Drop every picture. Then return, exactly, the lines from the beginning of the listing below through the one containing "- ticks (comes".

-------------------------

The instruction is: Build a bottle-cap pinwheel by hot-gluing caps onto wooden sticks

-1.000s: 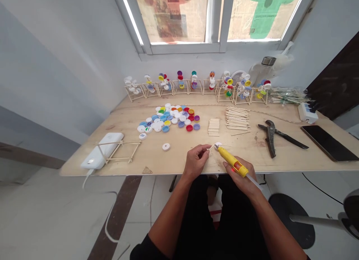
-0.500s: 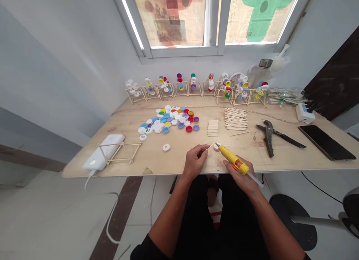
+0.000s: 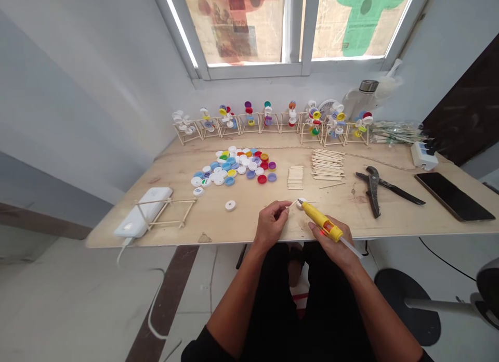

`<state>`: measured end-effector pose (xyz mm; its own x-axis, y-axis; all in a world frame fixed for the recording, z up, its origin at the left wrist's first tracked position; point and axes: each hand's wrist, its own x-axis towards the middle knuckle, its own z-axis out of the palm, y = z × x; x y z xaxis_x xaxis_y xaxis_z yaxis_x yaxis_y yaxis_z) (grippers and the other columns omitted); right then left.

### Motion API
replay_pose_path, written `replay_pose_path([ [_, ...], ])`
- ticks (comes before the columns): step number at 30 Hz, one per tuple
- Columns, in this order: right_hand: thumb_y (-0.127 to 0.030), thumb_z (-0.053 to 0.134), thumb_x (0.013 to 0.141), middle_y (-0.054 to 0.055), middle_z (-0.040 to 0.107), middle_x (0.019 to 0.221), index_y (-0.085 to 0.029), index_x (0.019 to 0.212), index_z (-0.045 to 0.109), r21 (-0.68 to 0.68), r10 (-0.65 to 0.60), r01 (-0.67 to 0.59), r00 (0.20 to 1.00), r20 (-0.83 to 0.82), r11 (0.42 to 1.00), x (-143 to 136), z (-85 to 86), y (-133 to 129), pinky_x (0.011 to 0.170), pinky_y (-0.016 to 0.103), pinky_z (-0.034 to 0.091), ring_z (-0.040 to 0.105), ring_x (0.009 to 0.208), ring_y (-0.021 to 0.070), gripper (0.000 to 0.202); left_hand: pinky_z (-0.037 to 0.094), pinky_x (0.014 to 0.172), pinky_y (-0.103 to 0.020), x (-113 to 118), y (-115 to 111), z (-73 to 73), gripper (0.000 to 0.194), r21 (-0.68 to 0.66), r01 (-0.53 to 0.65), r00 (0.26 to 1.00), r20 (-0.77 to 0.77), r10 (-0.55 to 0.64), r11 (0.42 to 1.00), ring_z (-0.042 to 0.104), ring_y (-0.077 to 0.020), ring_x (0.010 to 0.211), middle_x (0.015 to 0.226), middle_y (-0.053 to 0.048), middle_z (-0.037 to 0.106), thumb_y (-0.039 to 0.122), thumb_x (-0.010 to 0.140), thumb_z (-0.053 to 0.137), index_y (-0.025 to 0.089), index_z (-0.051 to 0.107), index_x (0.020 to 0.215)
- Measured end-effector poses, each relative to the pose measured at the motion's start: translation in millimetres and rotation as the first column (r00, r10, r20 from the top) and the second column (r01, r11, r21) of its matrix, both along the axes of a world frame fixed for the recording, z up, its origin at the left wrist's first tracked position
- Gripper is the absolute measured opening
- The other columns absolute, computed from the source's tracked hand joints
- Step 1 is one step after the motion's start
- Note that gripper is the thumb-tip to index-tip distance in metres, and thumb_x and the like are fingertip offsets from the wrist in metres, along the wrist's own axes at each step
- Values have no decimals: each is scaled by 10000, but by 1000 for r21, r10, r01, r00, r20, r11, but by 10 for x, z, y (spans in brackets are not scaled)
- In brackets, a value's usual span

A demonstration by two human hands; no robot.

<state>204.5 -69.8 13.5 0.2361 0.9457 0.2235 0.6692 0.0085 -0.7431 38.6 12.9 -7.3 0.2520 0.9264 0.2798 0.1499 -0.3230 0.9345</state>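
Note:
My left hand (image 3: 272,222) pinches a short wooden stick (image 3: 293,204) near the table's front edge. In my right hand (image 3: 336,247) is a yellow hot glue gun (image 3: 320,219), with a clear glue stick (image 3: 351,247) poking out of its back. The gun's dark nozzle is at the far tip of the pinched stick; whether they touch I cannot tell. Just behind the nozzle lies a white bottle cap (image 3: 300,206), partly covered by it. Another white cap (image 3: 230,205) sits apart to the left of my left hand.
Colourful bottle caps (image 3: 230,167) lie heaped behind. Short sticks (image 3: 295,178) and longer sticks (image 3: 328,165) are stacked nearby. Pliers (image 3: 373,190) and a phone (image 3: 454,196) lie right. A stick frame (image 3: 171,222) leans on a white power bank (image 3: 142,214). Cap-wheel models (image 3: 249,121) line the back.
The glue gun in my right hand has shifted slightly left, its nozzle closer to the stick's tip. My left hand stays nearly still.

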Motion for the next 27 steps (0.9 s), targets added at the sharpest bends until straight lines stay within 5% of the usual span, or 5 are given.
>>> replay_pose_path([
  [18, -432, 525, 794, -15, 537, 575, -205, 636, 523, -44, 53, -52, 998, 19, 998, 15, 10, 8, 519, 237, 370, 473, 529, 122, 276, 432, 572, -232, 5, 14, -25, 223, 40, -11, 1000, -12, 12, 999, 531, -114, 603, 733, -21, 625, 220, 783, 550, 173, 694, 946],
  [27, -459, 552, 780, -44, 470, 532, -212, 617, 491, -42, -37, 36, 999, -16, 998, -11, -2, 3, 496, 228, 356, 439, 499, 109, 302, 425, 575, -229, -4, 11, -25, 225, 49, -11, 1000, -15, 11, 999, 521, -116, 618, 728, -13, 595, 227, 794, 543, 184, 685, 964],
])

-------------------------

• _Solution to this task_
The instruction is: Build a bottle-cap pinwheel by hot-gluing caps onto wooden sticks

-1.000s: 
-0.500s: 
+0.000s: 

`<state>`: measured end-effector pose (xyz mm; its own x-axis, y-axis; all in a world frame fixed for the recording, z up, its origin at the left wrist's first tracked position; point and axes: each hand's wrist, its own x-axis towards the middle knuckle, its own z-axis out of the palm, y = z × x; x y z xaxis_x xaxis_y xaxis_z yaxis_x yaxis_y yaxis_z) (grippers and the other columns omitted); right then left.

### Motion API
replay_pose_path, written `replay_pose_path([ [_, ...], ])`
- ticks (comes before the columns): step number at 30 Hz, one per tuple

No additional output is required for this exercise.